Legislative map disaster for public
Voters in Illinois don't pick their state legislators. The legislators pick them.
The proposed state legislative district maps, drawn in secret by partisan hacks, were released over the weekend, and they are as ugly as the most cynical follower of Illinois politics might expect.
Legislators are expected to approve them, or a slight variation of them, by the end of the week. Then legislative politics in Illinois will be set in stone for another 10 years.
The maps are great for Democrats, who will maintain their strong majorities in the Illinois House and Senate for another decade, and bad for Republicans, who will be locked into permanent minority status.
But what Democrats do to Republicans, and vice versa, is not the issue. The issue is what the politicians have done, once again, to the voters.
As a practical matter, competitive elections for the Illinois House and Senate will be nonexistent. The only real contests will be Democratic and Republican primaries because the general election results will be determined in advance by how the House and Senate district boundary lines were drawn.

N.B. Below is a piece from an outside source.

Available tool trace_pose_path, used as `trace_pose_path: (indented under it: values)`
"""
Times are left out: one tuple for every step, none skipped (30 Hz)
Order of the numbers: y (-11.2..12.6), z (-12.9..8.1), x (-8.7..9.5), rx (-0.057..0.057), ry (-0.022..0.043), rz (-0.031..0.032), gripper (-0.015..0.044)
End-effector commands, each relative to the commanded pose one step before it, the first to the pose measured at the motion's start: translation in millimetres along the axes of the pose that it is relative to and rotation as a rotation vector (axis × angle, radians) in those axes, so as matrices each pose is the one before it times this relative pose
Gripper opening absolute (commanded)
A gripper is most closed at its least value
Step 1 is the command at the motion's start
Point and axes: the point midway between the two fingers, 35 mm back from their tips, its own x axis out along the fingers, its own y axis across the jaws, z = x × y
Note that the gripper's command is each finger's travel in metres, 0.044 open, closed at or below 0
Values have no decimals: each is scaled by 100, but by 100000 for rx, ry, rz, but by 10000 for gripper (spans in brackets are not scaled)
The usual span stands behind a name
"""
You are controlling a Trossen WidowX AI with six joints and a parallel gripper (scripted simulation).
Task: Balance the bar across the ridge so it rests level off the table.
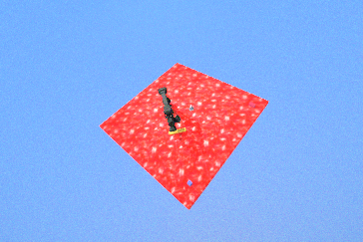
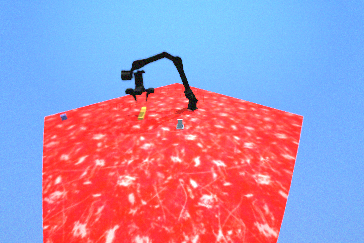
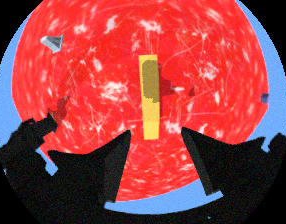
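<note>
The yellow bar (image 1: 178,130) (image 2: 142,113) (image 3: 150,103) lies flat on the red table (image 1: 219,138) (image 2: 150,194) (image 3: 127,10). My gripper (image 1: 173,125) (image 2: 139,97) (image 3: 156,131) is open and empty. It hangs a short way above the bar, fingers pointing down, and its shadow falls on the bar's far half. The ridge (image 1: 190,108) (image 2: 180,124) (image 3: 54,43), a small grey wedge, stands on the table well apart from the bar, nearer the arm's base (image 2: 191,105).
A small blue block (image 1: 189,182) (image 2: 63,116) lies near one table edge. A small purple block (image 1: 251,104) lies near another corner. The table's edges drop off into blue background on all sides.
</note>
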Motion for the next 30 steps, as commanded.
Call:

Because they are the majority party in both houses of the General Assembly, Democratic legislators drew the map. Theoretically, they were supposed to draw legislative districts that are compact, contiguous and respectful of minority rights and community interests.
Instead, Democratic map drawers used voting patterns to draw district boundary lines that allow them to exact political revenge on members of the other party. They drew Republican legislators out of their old districts in some cases and threw two or three of them into the same district in other cases.
Senate President John Cullerton, a Chicago Democrat, was quoted as saying that the Senate map was not drawn to put the GOP at any political disadvantage. Perhaps he was joking. Whatever his intention, Cullerton's comment was utterly laughable and so preposterously false as to lack even a scintilla of credibility.
House Majority Leader Barbara Flynn Currie was a tad more honest than Cullerton. She conceded publicly that authors of the House map relied on political considerations "from time to time."
Here's the problem with gerrymandering, the skewed map-drawing process that locks the insiders in and the voters out.
Our political system relies on genuine competition to keep elected representatives on their toes. When incumbents are locked into safe districts, they are essentially beyond reach of voters. Then they pay more attention to party leaders than the folks back home.
It's bad business when legislators like state Rep. Naomi Jakobsson, a Democrat, or state Rep. Chapin Rose, a Republican, face no credible opposition election after election.
That's what occurred in previous elections under previous gerrymandered maps, and it happened all over the state.
And that's what will happen again for the next 10 years after the confusion over the new map sorts itself out.
The people of Illinois are paying a heavy price and will continue to do so under this arrangement. How did Illinois drive itself into bankruptcy? Irresponsible legislators and governors spent themselves silly with no fear of paying for their profligacy at the polls.
Why is corruption a constant theme of Illinois politics? Because politicians know they, not the voters, run the show.
Well, here we go again. The decennial redistricting process is nearly complete, and it's another train wreck — for the public.
Why is there no investigative journalism on the political "corruption"? Blago, and Ryan are not the only corrupt politicians in Illinois. It goes through the whole legislature regardless of party affiliation. It has gone on for almost two hundred years since the state was formed. Now, it is taken for granted. Why not follow the political contributions to specific candidates? Instead of people fighting over the scraps, they should be looking at the legislators? Oh wait..... I may have "contributed" for something I felt I needed. What'a you gonna do??? It's Illinoise; and that's the way business is done.
I've got to point out that when Rick Winkel, the Repub, seemed to be getting his way on the map the News-Gazette's tenor and narrative were warm and fuzzy toward the process. When Al Kurtz, the Dem, was outraged about Rick Winkel's moves the NG didn't even print his entire protest statement.
Now that the Dems foisted their preferred map on the voters and won the day the NG is in pitbull attack mode all of a sudden.
Gerrymandering is cheating, no matter who does it. Repubs and Dems equally guilty of the practice.
It leads to ingrained incumbency and corruption. Just look at our past governors.
Voting is a charade.
This isn't new, the Republicans do it just as brazenly when they have the power.
This is why it is meaningless to participate in our so called democracy. Career politicians, incumbents unfairly winning over and over again by cheating and gerrymandering, and rampant corruption as any discerning person might expect.
Secret campaign donations of large amounts of cash and again both sides raking in millions while keeping the voters in the dark about who their money is coming from.
Come on now, and you ask why less than 50% of citizens vote.
Democracy? It is a joke.
Yep; and sadly, we want to push our brand of "Democracy" on countries we have interests in. The more money you can pay gives you more justice, more equality, and opportunity to make more money. All politicians are career politicians. We have the best politicians that money can buy.